» BRIEF
I'd like the line containing "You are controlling" and each line that follows, through the last line of the material, set down exactly as they are, and no others.

═════ SOURCE DATA ═════

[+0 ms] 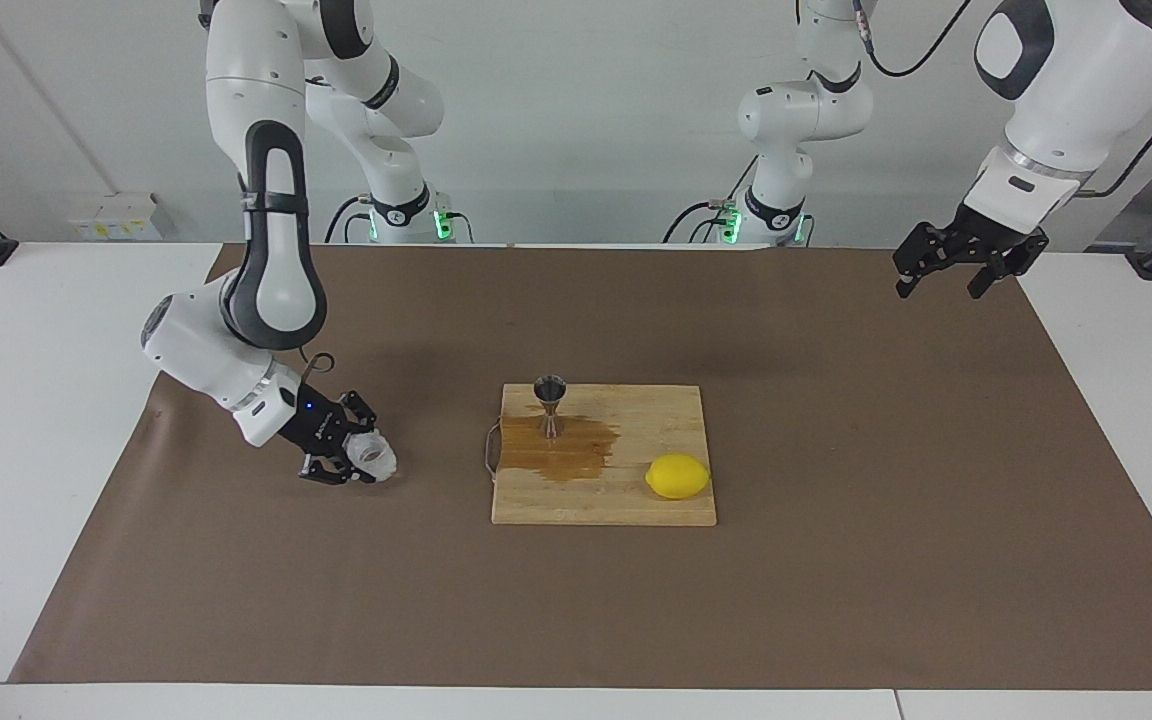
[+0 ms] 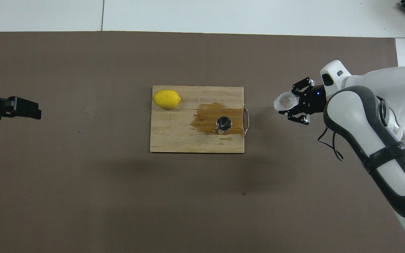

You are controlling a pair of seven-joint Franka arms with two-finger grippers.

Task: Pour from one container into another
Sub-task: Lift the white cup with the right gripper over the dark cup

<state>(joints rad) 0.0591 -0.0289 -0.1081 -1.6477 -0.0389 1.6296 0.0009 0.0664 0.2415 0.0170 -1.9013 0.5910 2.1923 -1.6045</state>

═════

» RESULT OF THE EXERCISE
You are controlling a pair of seven-joint Franka arms with two-finger grippers.

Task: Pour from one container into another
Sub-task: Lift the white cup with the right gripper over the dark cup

<state>(joints rad) 0.0591 -0.0289 -0.1081 -1.6477 -0.0389 1.6296 0.0009 0.0664 0.2415 0.0170 -1.9013 0.5910 2.1923 -1.6045</state>

The work on this exercise has been finished.